Abstract of paper goes here and can span several lines.

# Introduction

This is how you cite a paper using the bibtex key in Zotero ([Simmons, Nelson, and Simonsohn 2011](#ref-simmonsFalsepositivePsychologyUndisclosed2011)).

There are nine methods for selecting covariates to include in linear models that we evaluated. The methods can best be broken down into two categories: those that do not involve systematically selecting covariates and those that do. For the former category, we explored inlcuding (1) no covariates in the linear models and including (2) all available covariates. Here, we consider all available covariates to mean all covariates that were measured prior to manipulation. For the latter category, we first employed the method of (3) p-hacking to replicate that this is not a statistically valid method to use for covariate selection. To accomplish this method, we include covariates that lower the p-value for $X$ when comparing it to the p-value from the model regressing $Y$ only on $X$. This leaves six remaining methods that we predicted to be viable and successful methods for covariate selection. For this paper, a significance level of $\alpha = 0.05$ is used. We consider the Pearson correlation coefficient ($r$) for both bivariate and partial correlations. In the (4) bivariate correlation model, we consider one covariate at a time and include it in the final model if it has a significant effect on $Y$. In the (5) partial correlation model, we consider one covariate at a time and include it in the final model if it has a significant effect on $Y$ while also controlling for $X$. We then fit full linear models in cases of including and excluding $X$. We fit a (6) full linear model regressing $Y$ on all covariates, and we included all covariates in the final model that are significant on $Y$ when controlling for $X$. Similarly, we fit a (7) full linear model without $X$, where we include all covariates significant on $Y$ without controlling for $X$. Finally, we considered a more complex approach of covariate selection by employing the least absolute shrinkage and selection operator (LASSO, also known as L1 regularization). We tuned the penalty value across 100 bootstraps, fit the best model with the penalty that yielded the lowest RMSE, and selected all covariates with nonzero coefficients for inclusion in the final linear model.
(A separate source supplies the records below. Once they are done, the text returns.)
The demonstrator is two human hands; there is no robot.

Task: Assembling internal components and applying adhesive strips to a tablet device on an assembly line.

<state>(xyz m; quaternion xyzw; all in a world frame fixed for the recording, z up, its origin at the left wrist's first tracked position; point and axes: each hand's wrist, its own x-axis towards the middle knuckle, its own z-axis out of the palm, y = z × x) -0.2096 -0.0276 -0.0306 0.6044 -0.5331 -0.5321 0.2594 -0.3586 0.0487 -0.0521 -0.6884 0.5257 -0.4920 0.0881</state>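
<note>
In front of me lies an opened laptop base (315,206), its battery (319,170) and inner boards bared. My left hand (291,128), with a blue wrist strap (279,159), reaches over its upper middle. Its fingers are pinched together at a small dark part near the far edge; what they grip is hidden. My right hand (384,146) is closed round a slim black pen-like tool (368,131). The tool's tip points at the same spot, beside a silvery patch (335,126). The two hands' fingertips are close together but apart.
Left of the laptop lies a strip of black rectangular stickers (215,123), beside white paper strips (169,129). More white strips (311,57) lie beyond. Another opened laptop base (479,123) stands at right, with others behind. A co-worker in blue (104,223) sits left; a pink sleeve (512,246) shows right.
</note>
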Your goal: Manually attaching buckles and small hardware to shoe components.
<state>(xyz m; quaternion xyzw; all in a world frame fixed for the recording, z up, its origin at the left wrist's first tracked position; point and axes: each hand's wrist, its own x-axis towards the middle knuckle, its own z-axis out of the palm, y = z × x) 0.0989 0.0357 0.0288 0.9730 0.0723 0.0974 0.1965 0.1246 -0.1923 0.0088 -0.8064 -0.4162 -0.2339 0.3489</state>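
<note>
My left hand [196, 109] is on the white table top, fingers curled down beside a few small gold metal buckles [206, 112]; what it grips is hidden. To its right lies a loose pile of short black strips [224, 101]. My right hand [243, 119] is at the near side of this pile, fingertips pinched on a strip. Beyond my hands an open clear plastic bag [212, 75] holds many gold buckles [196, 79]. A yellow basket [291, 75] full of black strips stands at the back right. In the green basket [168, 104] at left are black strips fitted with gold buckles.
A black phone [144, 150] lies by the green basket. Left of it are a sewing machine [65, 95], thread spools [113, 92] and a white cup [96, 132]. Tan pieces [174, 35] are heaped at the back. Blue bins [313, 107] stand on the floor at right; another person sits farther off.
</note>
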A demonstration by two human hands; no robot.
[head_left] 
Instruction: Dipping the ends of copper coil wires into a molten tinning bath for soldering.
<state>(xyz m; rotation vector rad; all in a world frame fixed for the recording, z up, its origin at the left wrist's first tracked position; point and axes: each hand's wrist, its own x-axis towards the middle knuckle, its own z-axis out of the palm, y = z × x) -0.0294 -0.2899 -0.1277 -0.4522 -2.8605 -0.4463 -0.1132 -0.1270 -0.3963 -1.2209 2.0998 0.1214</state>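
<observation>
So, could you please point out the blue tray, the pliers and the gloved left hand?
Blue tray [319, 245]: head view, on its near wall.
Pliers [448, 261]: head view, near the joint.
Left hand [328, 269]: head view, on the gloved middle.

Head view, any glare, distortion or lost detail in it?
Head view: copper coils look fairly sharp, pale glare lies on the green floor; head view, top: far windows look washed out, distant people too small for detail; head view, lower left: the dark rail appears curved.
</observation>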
This process was the same for a (8) LASSO model that had a zero penalty factor applied to $X$ (i.e., $X$ was retained in the model) and for a (9) LASSO model that did not contain $X$. To summarize, these are the nine models compared in this paper used for covariate selection:

1.  No covariates
2.  All covariates
3.  P-hacking
4.  Bivariate correlation
5.  Partial correlation
6.  Full linear model
7.  Full linear model without $X$
8.  LASSO
9.  LASSO without $X$

# Method

In order to evaluate methods for covariate selection, we wrote R scripts to generate data, fit linear models, and extract results from these linear models. For the data generation process, we manipulated variables as shown in **?@tbl-dictionary** with levels chosen that are commonly found in Psychology researh. The population parameters for $X$ were chosen to cover both zero and nonzero effects, with the nonzero effects covering a medium and larger effect size. We chose values for the number of observations that pertain to common sample sizes in experimental research. The four variables handling the covariates were chosen with the plan of crossing all levels. Hence, the numbers of covariates had to be divisible by four to cross with the chosen levels of percentages. The values cover a range of amounts of covariates that researchers might have available to them. The percentages of “good” covariates represent the reality that while many might be available, there are varying strengths to which these covariates relate to the outcome. The number of total available covariates by the percentages of good covariates gives us the number of good covariates. This is factored into the data generating process in the covariance matrix, where there is a nonzero entry in the matrix intersection between $Y$ and each good covariate. The value for this is given by the $Y$-covariate correlation (`r_ycov`). Since these good covariates are correlated with $Y$, they must be correlated with each other. This gives a nonzero entries in the matrix intersections between the good covariates. This value is given by the covariate correlation (`r_cov`). The values for the two correlation variables (between $Y$ and the covariates and between the covariates themselves) were selected with what we feel is expected in social science contexts. These values also had to satisfy a positive-definite covariance matrix as $Y$ and the covariates were generated from a multivariate normal distribution. The $X$ variable was generated as a dichotomous variable representing an experimental manipulation (e.g., condition versus treatment). The final values for $Y$ was then calculated by adding the $Y$ generated with the covariates to the $X$ variable multiplied by the given population parameter for $X$.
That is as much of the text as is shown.